Interface with Altair Accelerator using vovelasticd

The daemon vovelasticd enables Altair Accelerator or Altair FlowTracer to allocate jobs on CPUs managed by Accelerator while avoiding per-job scheduling overhead.

Jobs that request an LSF queue resource containing the prefix "LSFqueue:" are ignored by vovelasticd. This allows vovlsfd and vovelasticd to cooperate and work together. All jobs that do not request an LSF queue are candidates for vovelasticd.

The basic idea is that, on demand, vovelasticd submits to Accelerator a request to execute vov_elastic_agent. Once vov_elastic_agent connects, Accelerator or FlowTracer can use it to execute one or more jobs.

In addition, the vovtasker connection timeout for elastic vovtaskers can be configured via the config.tcl file.

Configure vovelasticd

In order to use vovelasticd, the configuration file PROJECT.swd/vovelasticd/config.tcl must exist.

You can start from the example shown here, by copying it from $VOVDIR/etc/config/vovelasticd/config.tcl.
# How often should the vovelasticd daemon cycle?
# The value is a VOV time spec and the default is two seconds.
set VOVELASTICD(refresh)                  2s

# Which NC instance should the vovelasticd daemon submit jobs to?
set VOVELASTICD(queue)                    "vnc"

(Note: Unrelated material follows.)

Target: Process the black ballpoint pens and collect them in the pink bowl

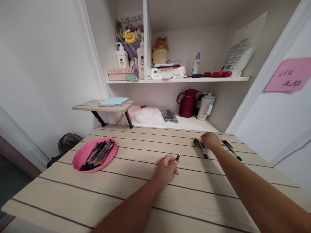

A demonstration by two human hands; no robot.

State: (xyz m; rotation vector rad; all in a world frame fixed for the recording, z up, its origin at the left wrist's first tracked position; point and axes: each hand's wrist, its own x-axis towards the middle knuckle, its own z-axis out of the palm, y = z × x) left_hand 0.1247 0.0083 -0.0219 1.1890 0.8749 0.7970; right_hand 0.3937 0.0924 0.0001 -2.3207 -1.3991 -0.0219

# Environment to be used when submitting an vov_elastic_agent.
set VOVELASTICD(runenv)                   "BASE"

# How old should a job bucket be before vovelasticd considers it for servicing?
# The value is a VOV time spec and the default is 5 seconds.
set VOVELASTICD(bucketAgeThreshold)       0

# What should we call jobs that are submitted to NC?
set VOVELASTICD(elasticJobName)           "$daemonName"

# To which set in the NC instance should our jobs be appended?
set VOVELASTICD(elasticSetName)           "$daemonName:$projInfo(name)@$projInfo(host)@$projInfo(port)"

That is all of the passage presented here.